Task to carry out: Among the entries below, one stretch runs from the line that contains "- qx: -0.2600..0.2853" through the line that contains "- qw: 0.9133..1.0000". Repeat that stretch exactly, ends included, and only that.

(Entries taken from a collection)
# # # # #

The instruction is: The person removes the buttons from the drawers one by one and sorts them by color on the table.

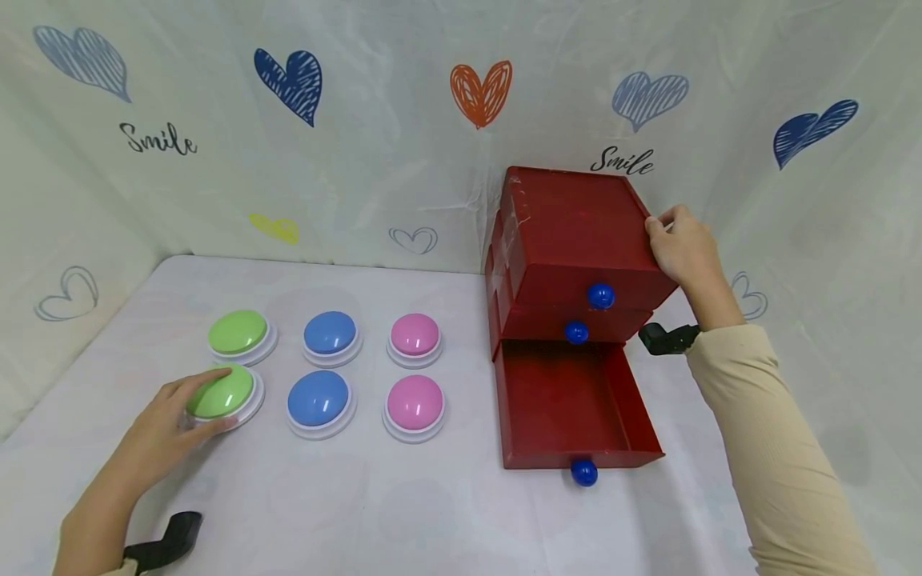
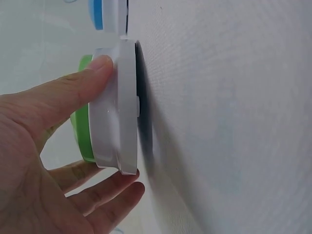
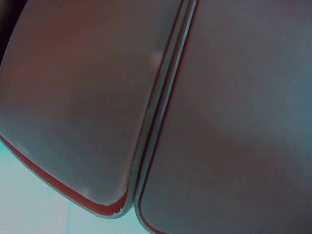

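Note:
My left hand [image 1: 166, 428] grips the nearer green push button [image 1: 222, 392] by its white base, thumb on one side and fingers on the other. In the left wrist view this button's base [image 2: 127, 107] stands very close over the white tabletop, with a dark shadow alongside. At the right, my right hand [image 1: 686, 244] holds the top right edge of a red drawer cabinet [image 1: 576, 216], its thumb on the upper face. The cabinet's bottom drawer [image 1: 562, 400] is pulled out and shows a bare floor. Only dim red panels [image 3: 234, 122] fill the right wrist view; the hand is hidden there.
Another green button [image 1: 238, 332] stands just behind the held one. Two blue buttons [image 1: 318, 398] and two pink buttons [image 1: 414, 402] stand in the middle. Blue knobs [image 1: 600, 296] stick out from the drawer fronts. A white curtain with hearts [image 1: 481, 94] hangs behind the table.

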Demonstrator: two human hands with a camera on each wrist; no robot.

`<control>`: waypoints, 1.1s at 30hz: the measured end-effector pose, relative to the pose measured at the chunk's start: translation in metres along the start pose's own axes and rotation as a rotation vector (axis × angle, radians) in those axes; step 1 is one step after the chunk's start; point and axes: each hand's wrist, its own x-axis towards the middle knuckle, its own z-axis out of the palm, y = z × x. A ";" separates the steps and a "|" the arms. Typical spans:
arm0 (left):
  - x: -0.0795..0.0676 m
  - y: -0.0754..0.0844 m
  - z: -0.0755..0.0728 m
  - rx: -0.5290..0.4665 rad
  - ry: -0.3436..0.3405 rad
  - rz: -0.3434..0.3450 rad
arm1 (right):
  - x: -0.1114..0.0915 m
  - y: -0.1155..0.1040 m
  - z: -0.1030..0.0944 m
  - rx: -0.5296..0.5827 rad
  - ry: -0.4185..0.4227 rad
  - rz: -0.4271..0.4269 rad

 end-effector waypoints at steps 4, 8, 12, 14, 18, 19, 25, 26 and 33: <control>-0.001 -0.001 0.001 -0.011 0.000 0.010 | 0.000 0.000 0.000 0.004 -0.003 0.004; -0.001 -0.002 0.001 -0.019 -0.007 0.010 | 0.000 0.000 0.000 0.008 -0.009 0.010; -0.001 -0.003 0.001 -0.023 -0.024 0.005 | 0.000 -0.001 0.000 0.007 -0.010 0.012; 0.000 -0.004 0.000 -0.024 -0.035 0.001 | 0.000 -0.001 0.000 0.003 -0.010 0.012; 0.001 -0.003 -0.001 -0.016 -0.051 -0.014 | 0.000 -0.001 0.000 0.004 -0.013 0.015; 0.001 -0.003 -0.001 -0.016 -0.062 -0.023 | 0.000 -0.001 0.000 0.004 -0.013 0.015; 0.001 -0.001 -0.001 -0.045 -0.049 -0.008 | 0.001 0.000 0.000 0.009 -0.014 0.016; 0.001 -0.001 -0.001 -0.053 -0.032 0.010 | 0.001 0.000 0.000 0.010 -0.014 0.015; -0.002 0.002 -0.002 -0.080 0.081 0.101 | 0.001 0.000 0.001 0.011 -0.016 0.011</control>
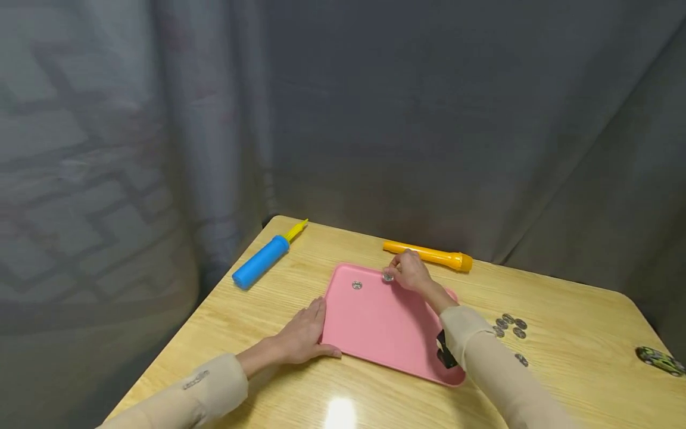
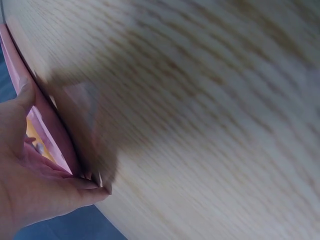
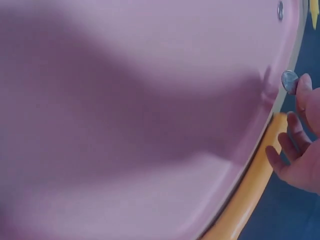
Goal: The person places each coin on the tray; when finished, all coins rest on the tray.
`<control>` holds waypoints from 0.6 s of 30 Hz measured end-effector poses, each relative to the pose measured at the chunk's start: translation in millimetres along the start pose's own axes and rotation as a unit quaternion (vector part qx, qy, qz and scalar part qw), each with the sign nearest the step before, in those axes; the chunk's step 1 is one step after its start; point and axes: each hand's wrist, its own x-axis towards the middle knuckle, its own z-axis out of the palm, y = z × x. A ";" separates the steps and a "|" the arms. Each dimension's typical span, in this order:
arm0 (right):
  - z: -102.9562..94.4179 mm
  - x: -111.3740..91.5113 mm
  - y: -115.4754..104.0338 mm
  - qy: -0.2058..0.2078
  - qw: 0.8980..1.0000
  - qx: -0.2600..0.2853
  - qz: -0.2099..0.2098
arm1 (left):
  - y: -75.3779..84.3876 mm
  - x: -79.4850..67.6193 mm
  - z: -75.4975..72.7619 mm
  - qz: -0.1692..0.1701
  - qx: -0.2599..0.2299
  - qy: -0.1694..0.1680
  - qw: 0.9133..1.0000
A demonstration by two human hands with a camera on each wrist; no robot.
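A pink tray (image 1: 383,325) lies on the wooden table. My left hand (image 1: 301,335) rests against its left side with fingers straight, the thumb by the near left corner; the left wrist view also shows this hand (image 2: 40,165) at the tray's rim (image 2: 60,135). Above the far edge of the tray, my right hand (image 1: 411,273) pinches a silver coin (image 1: 387,277) between thumb and finger. The right wrist view shows that coin (image 3: 289,81) raised at the fingertips. Another coin (image 1: 356,285) lies in the tray's far left part.
Several coins (image 1: 519,333) lie on the table right of the tray, with a single coin (image 1: 521,360) nearer. Behind the tray is an orange toy microphone (image 1: 434,255). A blue and yellow hand pump (image 1: 262,262) lies far left, a small toy car (image 1: 660,360) far right.
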 end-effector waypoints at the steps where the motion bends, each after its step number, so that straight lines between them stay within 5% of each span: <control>1: 4.8 3.7 -3.3 -0.001 1.000 -0.009 -0.009 | 1.2 0.2 -0.4 -0.001 0.002 0.000 1.000; 9: 29.2 10.8 -12.3 -0.018 0.999 -0.037 -0.008 | 5.1 2.5 0.3 -0.009 0.010 -0.004 1.000; 18: 40.0 8.9 -11.9 0.012 0.999 -0.042 -0.016 | 6.1 2.8 -0.9 -0.024 0.009 -0.013 1.000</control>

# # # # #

Exercise response:
  - qx: -0.2600..0.2853
  - qz: -0.2099..0.2098
arm1 (left):
  - y: -75.3779..84.3876 mm
  - x: -79.4850..67.6193 mm
  - z: -75.4975..72.7619 mm
  - qz: -0.1692..0.1701
  - qx: -0.2599..0.2299
  - qy: -0.1694..0.1680
  - qw: 0.9133..1.0000

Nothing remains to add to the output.